How to build better rapport and engagement with clients

Have you ever wondered how some people seem to effortlessly reach their sales targets? How they have a steady flow of easy, friendly business? These salespeople make the most money, are the most valuable employees and love their job to boot.

The truth is that easy rapport-building is the hidden skill of the best salespeople. Their clients keep coming back for more business and go out of their way to refer them to friends and colleagues – and those recurring clients are many times more valuable to them than single-transaction clients.

America’s greatest salesman

Ben Feldman was a high-school dropout who became possibly the greatest salesman in post- World War II America. In a career spanning 50 years, Feldman wrote more than $1.5bn in life insurance policies.

Still working in his 80s, Feldman suffered a cerebral oedema in 1992. While he was critically ill in hospital, his employer, New York Life, decided to create a sales competition in his honour, to be called ‘Feldman February’. The inaugural winner of Feldman February was… Ben Feldman! He closed $15m worth of insurance from his hospital bed.

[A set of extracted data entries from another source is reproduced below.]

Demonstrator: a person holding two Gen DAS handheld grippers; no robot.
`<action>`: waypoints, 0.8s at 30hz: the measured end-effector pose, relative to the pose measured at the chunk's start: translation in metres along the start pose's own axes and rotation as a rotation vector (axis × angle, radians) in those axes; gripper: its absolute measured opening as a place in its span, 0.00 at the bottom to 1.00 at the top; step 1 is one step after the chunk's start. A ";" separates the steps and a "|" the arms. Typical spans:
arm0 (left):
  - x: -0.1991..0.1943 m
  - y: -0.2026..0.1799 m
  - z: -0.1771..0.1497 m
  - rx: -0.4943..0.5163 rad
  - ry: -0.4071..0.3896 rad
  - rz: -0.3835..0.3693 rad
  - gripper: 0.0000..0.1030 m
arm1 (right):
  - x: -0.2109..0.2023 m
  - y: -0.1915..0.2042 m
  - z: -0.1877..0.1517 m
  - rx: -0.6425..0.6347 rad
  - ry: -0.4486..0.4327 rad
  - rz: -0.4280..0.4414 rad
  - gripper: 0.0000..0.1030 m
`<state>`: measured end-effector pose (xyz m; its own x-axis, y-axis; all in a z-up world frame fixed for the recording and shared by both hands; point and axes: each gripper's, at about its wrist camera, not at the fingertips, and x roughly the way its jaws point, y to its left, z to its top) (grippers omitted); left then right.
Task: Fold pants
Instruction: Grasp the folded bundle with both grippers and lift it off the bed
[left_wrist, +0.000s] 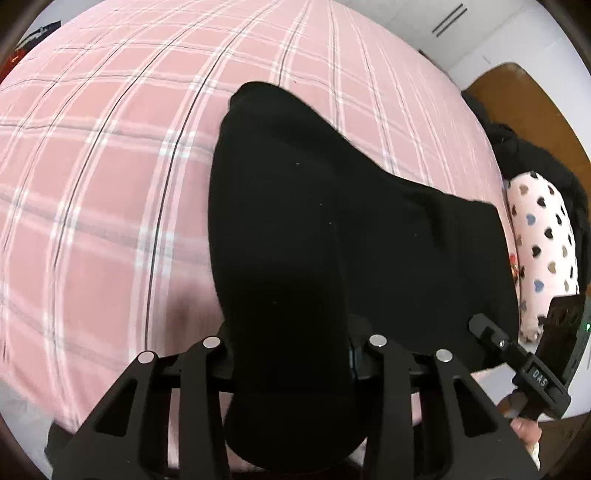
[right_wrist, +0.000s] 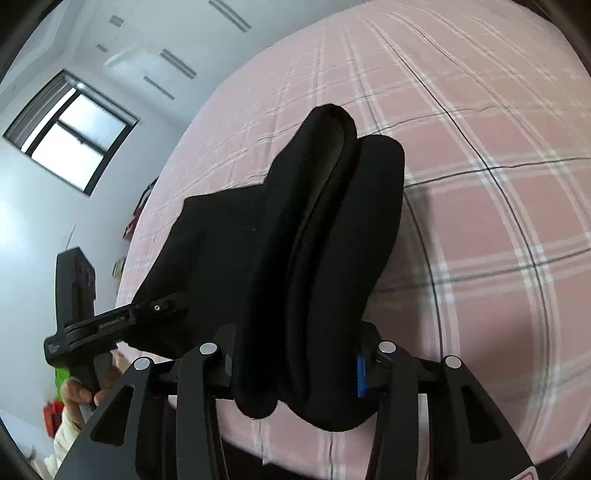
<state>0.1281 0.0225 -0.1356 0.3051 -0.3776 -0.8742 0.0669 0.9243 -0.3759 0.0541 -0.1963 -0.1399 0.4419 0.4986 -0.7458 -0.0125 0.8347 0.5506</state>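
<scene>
Black pants (left_wrist: 332, 206) lie on a pink plaid bed, and their near edge is lifted in thick folds. In the left wrist view my left gripper (left_wrist: 291, 354) is shut on a bunched fold, which hides its fingertips. My right gripper (left_wrist: 480, 325) shows at the right, at the pants' other near corner. In the right wrist view the pants (right_wrist: 229, 240) are pinched in two thick folds by my right gripper (right_wrist: 295, 373), with a blue pad (right_wrist: 361, 376) pressed to the cloth. At the left of that view, my left gripper (right_wrist: 162, 308) clamps the pants' corner, held by a hand (right_wrist: 79, 393).
The pink plaid bedcover (left_wrist: 110, 166) spreads wide beyond the pants. A white pillow with hearts (left_wrist: 543, 243) and dark fabric lie at the bed's right edge by a wooden board (left_wrist: 517, 99). A white wall with a window (right_wrist: 70, 129) is to the left.
</scene>
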 end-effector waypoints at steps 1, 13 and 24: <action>-0.004 0.002 -0.009 -0.002 0.022 -0.012 0.35 | -0.004 -0.004 -0.008 -0.001 0.018 0.002 0.41; 0.036 0.024 -0.051 -0.115 0.101 -0.063 0.95 | 0.022 -0.048 -0.058 0.189 0.053 0.066 0.71; 0.023 -0.017 -0.046 -0.023 0.038 0.094 0.46 | 0.033 -0.018 -0.053 0.157 0.016 -0.007 0.45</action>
<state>0.0907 -0.0050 -0.1635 0.2726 -0.2912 -0.9170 0.0173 0.9544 -0.2979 0.0216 -0.1821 -0.1943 0.4274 0.4972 -0.7550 0.1313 0.7922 0.5960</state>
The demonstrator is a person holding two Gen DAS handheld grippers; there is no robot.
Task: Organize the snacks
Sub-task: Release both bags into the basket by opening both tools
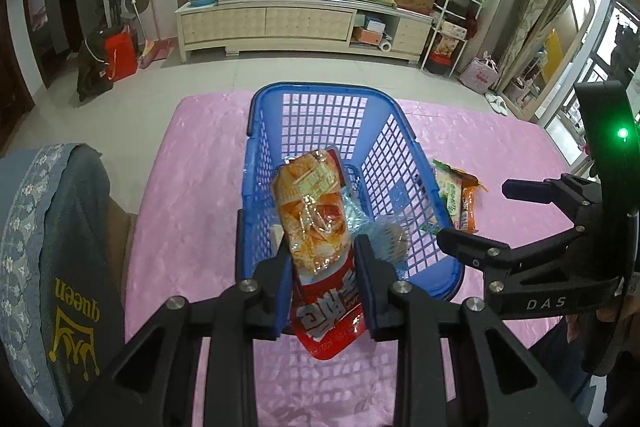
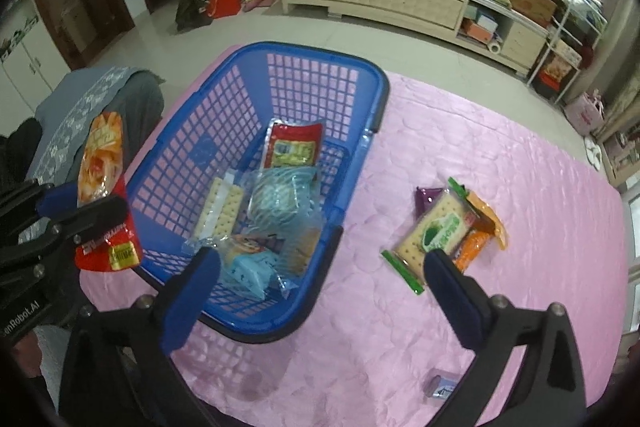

Do you think Feldman was making cold calls from his hospital bed? Of course not. He was calling friends – the legion of clients he’d established a lasting rapport with over a lifetime.

The power of the personal

Yet the importance of building a rapport by exchanging personal stories is often not well understood. Mike Bosworth, author of the classic sales textbook Solution Selling, told me that for most of his 30 years as a sales trainer the conventional wisdom was that rapport-building “could not be taught”. He changed his mind on this topic only late in his career.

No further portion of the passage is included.